Activity ▸
Without the images, write out the whole listing exactly.

* * * * * * *

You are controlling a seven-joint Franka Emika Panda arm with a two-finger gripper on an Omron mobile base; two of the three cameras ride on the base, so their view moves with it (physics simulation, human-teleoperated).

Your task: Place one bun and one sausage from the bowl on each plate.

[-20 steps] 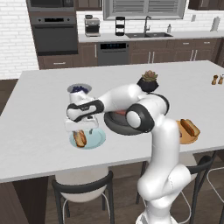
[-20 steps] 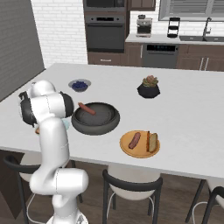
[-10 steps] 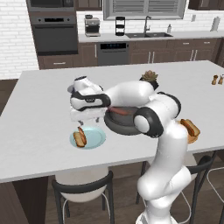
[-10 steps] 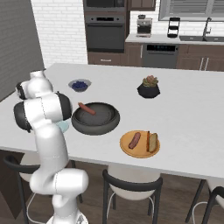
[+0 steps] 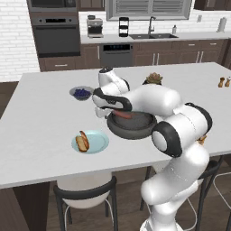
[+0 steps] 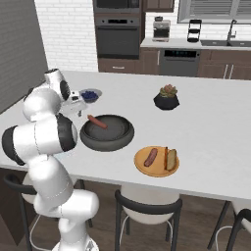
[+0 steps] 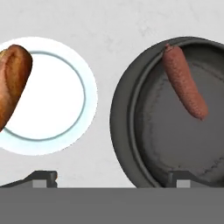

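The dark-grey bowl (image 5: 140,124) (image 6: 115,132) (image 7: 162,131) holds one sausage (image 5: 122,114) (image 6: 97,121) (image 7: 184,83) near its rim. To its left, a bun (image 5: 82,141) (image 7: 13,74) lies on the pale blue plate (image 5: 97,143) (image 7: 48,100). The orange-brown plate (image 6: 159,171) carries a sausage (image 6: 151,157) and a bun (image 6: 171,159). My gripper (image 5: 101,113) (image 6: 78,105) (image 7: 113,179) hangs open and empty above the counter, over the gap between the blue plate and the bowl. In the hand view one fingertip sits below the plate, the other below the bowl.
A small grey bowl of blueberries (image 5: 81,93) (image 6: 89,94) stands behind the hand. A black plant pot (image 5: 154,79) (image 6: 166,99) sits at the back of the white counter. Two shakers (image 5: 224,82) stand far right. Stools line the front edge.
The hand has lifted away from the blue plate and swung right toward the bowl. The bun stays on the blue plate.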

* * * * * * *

Answer space ▸
You are controlling a seven-joint Franka Emika Panda arm with a two-finger gripper on an Omron mobile base; two of the three cameras ride on the base, so their view moves with it (physics simulation, human-teleoperated).

Your task: Place one bun and one sausage from the bowl on each plate.

[-20 steps] 
[-20 steps] 
[-10 steps] 
[-10 steps] 
[+0 steps] 
[+0 steps] 
[+0 steps] 

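The dark-grey bowl (image 5: 140,124) (image 6: 115,132) (image 7: 162,131) holds one sausage (image 5: 122,114) (image 6: 97,121) (image 7: 184,83) near its rim. To its left, a bun (image 5: 82,141) (image 7: 13,74) lies on the pale blue plate (image 5: 97,143) (image 7: 48,100). The orange-brown plate (image 6: 159,171) carries a sausage (image 6: 151,157) and a bun (image 6: 171,159). My gripper (image 5: 101,113) (image 6: 78,105) (image 7: 113,179) hangs open and empty above the counter, over the gap between the blue plate and the bowl. In the hand view one fingertip sits below the plate, the other below the bowl.
A small grey bowl of blueberries (image 5: 81,93) (image 6: 89,94) stands behind the hand. A black plant pot (image 5: 154,79) (image 6: 166,99) sits at the back of the white counter. Two shakers (image 5: 224,82) stand far right. Stools line the front edge.
The hand has lifted away from the blue plate and swung right toward the bowl. The bun stays on the blue plate.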

This output completes the exercise.